Check every line of the data below for the word "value", then give only the number of lines that have it.

====== GIVEN DATA

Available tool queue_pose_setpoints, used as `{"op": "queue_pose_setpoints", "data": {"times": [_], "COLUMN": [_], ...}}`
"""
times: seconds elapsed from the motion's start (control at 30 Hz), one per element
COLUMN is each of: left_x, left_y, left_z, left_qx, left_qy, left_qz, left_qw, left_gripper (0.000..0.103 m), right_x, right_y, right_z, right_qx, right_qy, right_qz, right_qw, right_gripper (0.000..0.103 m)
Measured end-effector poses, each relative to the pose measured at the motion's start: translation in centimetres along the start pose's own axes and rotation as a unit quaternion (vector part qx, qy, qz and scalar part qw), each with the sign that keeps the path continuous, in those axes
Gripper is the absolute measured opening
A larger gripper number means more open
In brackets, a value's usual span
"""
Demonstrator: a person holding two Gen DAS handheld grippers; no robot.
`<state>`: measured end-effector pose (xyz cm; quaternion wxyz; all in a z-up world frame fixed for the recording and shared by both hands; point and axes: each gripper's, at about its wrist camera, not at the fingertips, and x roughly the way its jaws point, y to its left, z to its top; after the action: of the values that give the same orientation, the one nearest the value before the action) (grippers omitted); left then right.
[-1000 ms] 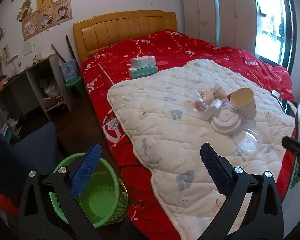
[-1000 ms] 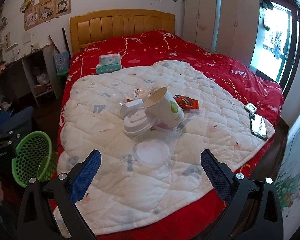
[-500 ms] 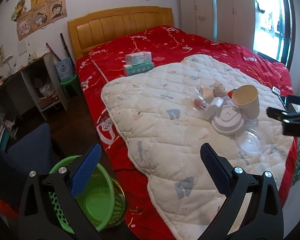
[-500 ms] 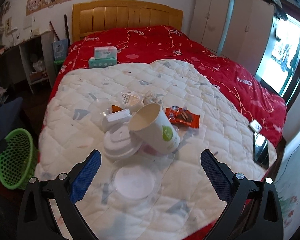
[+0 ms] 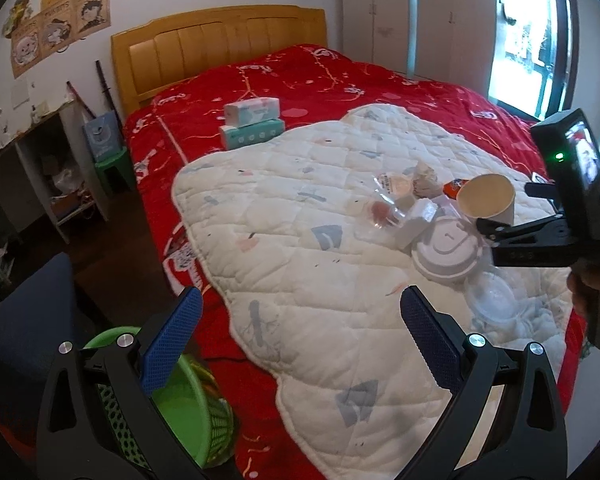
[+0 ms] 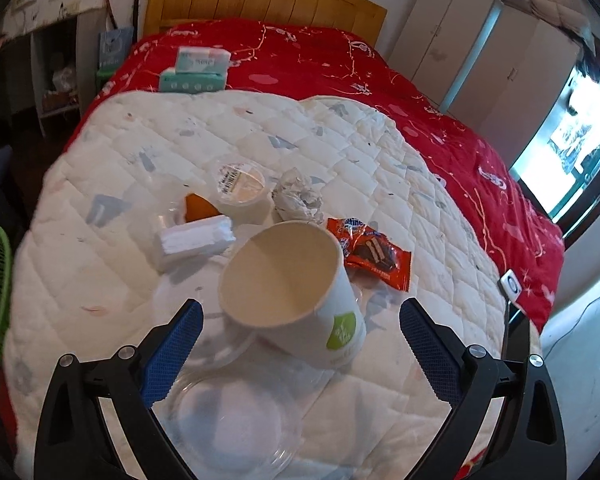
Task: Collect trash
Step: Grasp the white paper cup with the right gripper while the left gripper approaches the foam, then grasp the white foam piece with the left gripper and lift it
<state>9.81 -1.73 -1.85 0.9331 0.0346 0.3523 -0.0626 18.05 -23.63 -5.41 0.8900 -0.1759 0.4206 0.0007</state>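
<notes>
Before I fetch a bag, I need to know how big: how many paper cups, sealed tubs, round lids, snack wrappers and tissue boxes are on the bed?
Paper cup: 1
Sealed tub: 1
Round lids: 2
Snack wrapper: 1
Tissue boxes: 2
Total: 7

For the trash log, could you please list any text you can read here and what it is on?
Nothing reads whole.
"...ine": partial white letters on the orange snack wrapper.
Barcode label on the clear lidded tub: too small.
Green logo on the paper cup: blurred.
Wall posters: lettering too small.
Tissue packs: unreadable.
</notes>
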Motion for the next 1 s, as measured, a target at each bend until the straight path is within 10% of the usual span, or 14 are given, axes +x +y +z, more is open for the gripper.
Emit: {"op": "queue_pose_setpoints", "data": {"times": [0.2, 1.0], "left_x": [2.3, 14.7], "left_y": [-1.7, -10.5], "left_z": [1.6, 4.7], "left_qx": [0.027, 0.136], "left_qy": [-0.001, 0.056], "left_qz": [-0.046, -0.158], "left_qw": [0.9985, 0.9763], "left_gripper": [0.089, 0.043], "right_x": [1.6, -5.0], "right_y": [-0.5, -6.0], "right_z": [0.1, -3.3], "right_qx": [-0.004, 0.104], "right_qy": [0.016, -0.034], "right_qz": [0.008, 0.077], "right_qw": [1.0, 0.991], "right_gripper": [0.067, 0.064]}}
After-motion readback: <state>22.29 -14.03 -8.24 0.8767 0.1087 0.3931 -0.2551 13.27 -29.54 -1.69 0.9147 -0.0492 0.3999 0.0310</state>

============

EXPECTED OUTPUT
2